I think the last time I was in attendance at one of these was maybe 1963, or earlier. My maternal grandmothers family, the MacMullens used to hold a “clan gathering” (family reunion) every year at Kankakee River State Park. This always occurred on the Sunday closest to the Jewish holiday of Shavuot, which celebrates the giving of the Torah to Moses and therefore to Israel. Now days Moses is said to be the first person to download data from the cloud unto a tablet.

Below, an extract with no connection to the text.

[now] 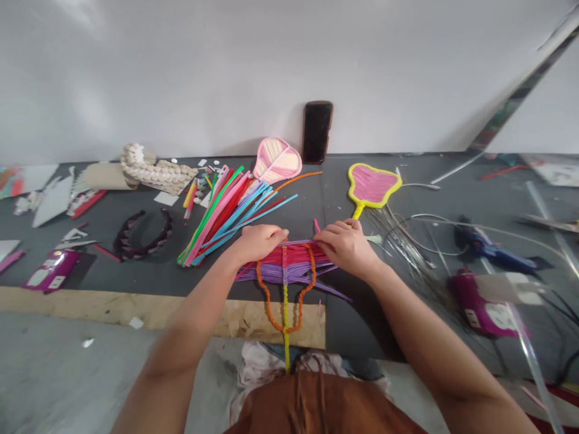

I know what you are thinking: a Scottish clan? Jews? Yep. Like many European Jewish families, my grandmothers family was chased around the continent a bit. From somewhere in the Balkans, the Bonewitzes<sp?> were chased away, probably as the result of a pogrom or pogroms, and eventually landed in the Scottish Highlands. There they changed their name to MacMullen and adopted that clans tartan, as well as a boatload of Scottish custom. So the MacMullen clan gathering was a mixture of Jewish and Scottish cultural adaptations.
I remember the men wearing kilts with matching kippah, some wonderful BBQ chicken, burgers, and assortments of salads, chips and deserts. There was a little train ride that carried kids all around the park. There were bagpipes and Highland Games including the tug-o-war, the hammer throw and tossing the caber. The Rabbi from our synagogue on the south side of Chicago was also in attendance.
I remember some of us discovering that if you ate a lot of angel-food cake you could drink all the Coca Cola you wanted without getting sick.
A Scots-Jewish “kippah,” made from the official Jewish tartan
I don’t remember attending one of these after Shavuot 1963 (when I was going to turn 10 years old). Whoever was the organizer of this even either passed away or got sick or just stopped. So this has become a fond but very vague memory after all these years.